Abbiamo perso qualsiasi rapporto diretto con la Metafisica. Che, oggi, è solo astrazione per intellettuali rinchiusi nei loro covi accademici. Senza alcun rapporto con la vita.
Nietzsche lo intuì con chiarezza. Nel saggio “La conoscenza nell’epoca tragica dei greci” mette in luce come, un tempo, non vi potesse essere conoscenza che non si traducesse spontaneamente in vita. Perché nulla era astratto. La Tragedia, l’apice assoluto della nostra civiltà, esprime questo. La simbiosi tra conoscere e vivere.
Ma oggi non vediamo più gli Dèi camminare fra noi. Se abbiamo una Fede è comunque una fede astratta. Che non riesce a darci certezza. Che non riesce a fugare le paure.
Al massimo il pensiero si esercita nella interpretazione delle cose materiali. Nella, cosiddetta, epistemologia.
Per carità, non è cosa da disprezzare. Nei secoli ha portato l’uomo a fondarsi su se stesso. A cercare di dominare il mondo senza invocare, supplicare, pretendere aiuti trascendenti.
È molto. Ma, a pensarci, è anche qualcosa di… titanico. Che può diventare mostruoso
E che la china della nostra civiltà sia oggi sempre più mostruosa, e volgare, e squallida, è un fatto difficile da mettere un dubbio.
Un processo di autodistruzione che sta, spaventosamente accelerando.
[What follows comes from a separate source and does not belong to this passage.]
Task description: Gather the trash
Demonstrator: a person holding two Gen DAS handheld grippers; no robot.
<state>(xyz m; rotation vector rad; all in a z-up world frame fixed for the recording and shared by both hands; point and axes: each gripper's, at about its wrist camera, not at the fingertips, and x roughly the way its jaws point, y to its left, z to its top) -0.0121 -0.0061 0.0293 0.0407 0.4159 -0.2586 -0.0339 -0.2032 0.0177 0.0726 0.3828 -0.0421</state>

Perché senza conoscenza viva non vi è etica vivente. Solo i “valori ” che possono venire, appunto, pesati e misurati. Quindi sostituiti, scartati, radicalmente invertiti in base alla convenienza del momento. Non vi è più onore, non vi è più lealtà o fedeltà o coraggio. Non vi sono più le virtù. E, ovviamente, non vi è più Amore. Ridotto a melassa sentimentale nella migliore delle ipotesi. Nella peggiore….
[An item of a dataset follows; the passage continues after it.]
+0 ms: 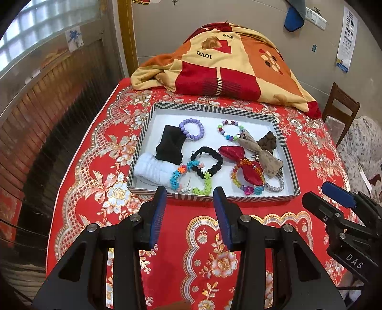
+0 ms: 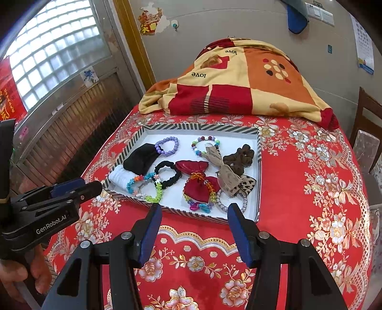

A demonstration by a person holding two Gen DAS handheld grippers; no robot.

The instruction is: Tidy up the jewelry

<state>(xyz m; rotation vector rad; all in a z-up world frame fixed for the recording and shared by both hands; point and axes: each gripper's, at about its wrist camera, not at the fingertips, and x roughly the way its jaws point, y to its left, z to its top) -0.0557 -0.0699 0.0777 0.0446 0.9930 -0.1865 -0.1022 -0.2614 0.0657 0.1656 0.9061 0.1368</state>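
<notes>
both claws spread, empty: left gripper [image 1: 189, 198], right gripper [image 2: 194, 212], near striped tray [image 1: 212, 197]. bracelets overlapped inside (flower bracelet [image 1: 191, 177] across black scrunchie [image 1: 207, 159]); likely snagged neighbours if pinched carelessly.

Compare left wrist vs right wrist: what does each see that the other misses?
Left wrist only: an eye chart on the right wall.
Right wrist only: the bare hand holding the left gripper, and a red wall decoration.
Both: the striped tray holding the purple bead bracelet, black scrunchie and red bow; the blanket; both grippers open, empty.
</notes>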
Inutile, quindi, chiedersi perché, di fatto stia franando ogni legame famigliare, di appartenenza. Sociale e politico. Ci si basa solo su interessi, pulsioni, istinti. Non su un ethos. Che, certo, era più scomodo…a volte tragico. Il mito di Antigone sta lì a dimostrarlo. Ma era, appunto. E dava senso al vivere. Mentre quello che stiano vivendo è un nichilismo senza speranza. E privo di qualsiasi grandezza.
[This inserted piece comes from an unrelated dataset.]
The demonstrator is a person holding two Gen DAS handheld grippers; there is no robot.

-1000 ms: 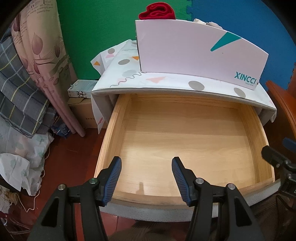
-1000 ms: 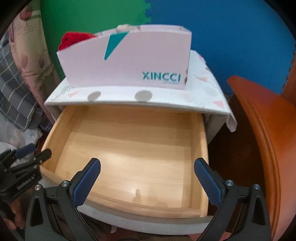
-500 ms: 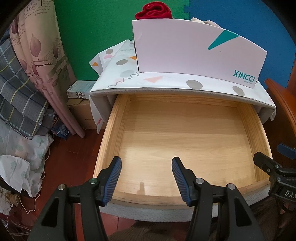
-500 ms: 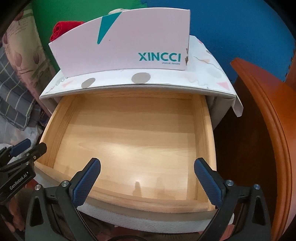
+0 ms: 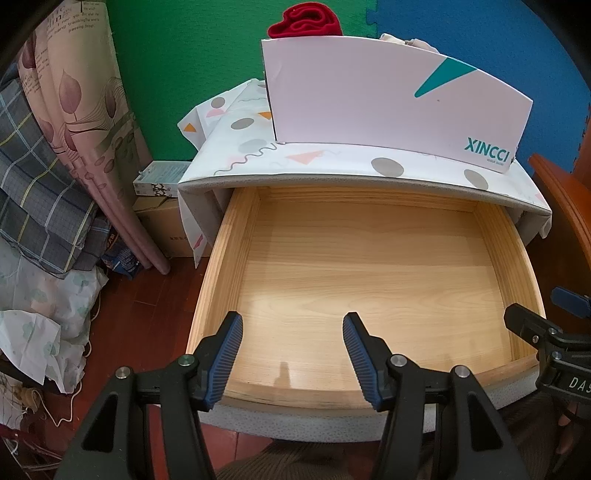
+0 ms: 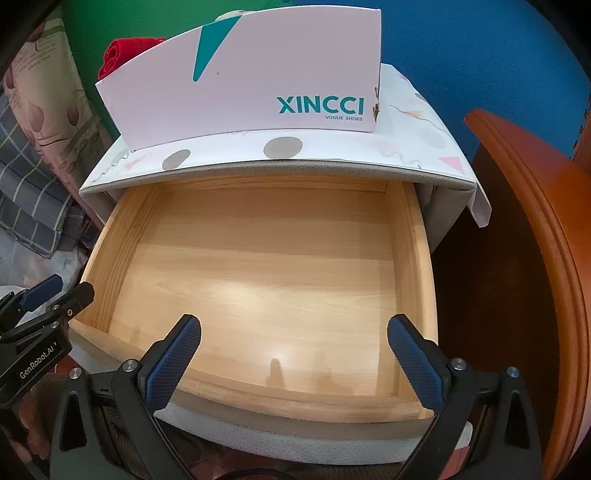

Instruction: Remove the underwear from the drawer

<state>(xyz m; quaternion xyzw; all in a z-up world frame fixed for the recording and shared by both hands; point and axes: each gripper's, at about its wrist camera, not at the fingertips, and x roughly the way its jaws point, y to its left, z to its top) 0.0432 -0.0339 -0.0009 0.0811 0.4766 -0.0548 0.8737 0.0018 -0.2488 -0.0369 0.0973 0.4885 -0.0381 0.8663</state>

Resta, quindi, la Bellezza. Il senso estetico. Che va educato, certo. Ma che, in primo luogo, dobbiamo trovare dentro di noi.
Una cosa bella è anche buona moralmente. Questo dicevano i greci. E avevano ragione.
La autentica bellezza di un sorriso, di uno sguardo, di un volto è, di per sé, pura. E morale. Saperla cogliere, significa estrarre lo smeraldo dalla miniera. Sottrarlo al fango e alle impurità. Vederlo spendere. E non desiderare altro.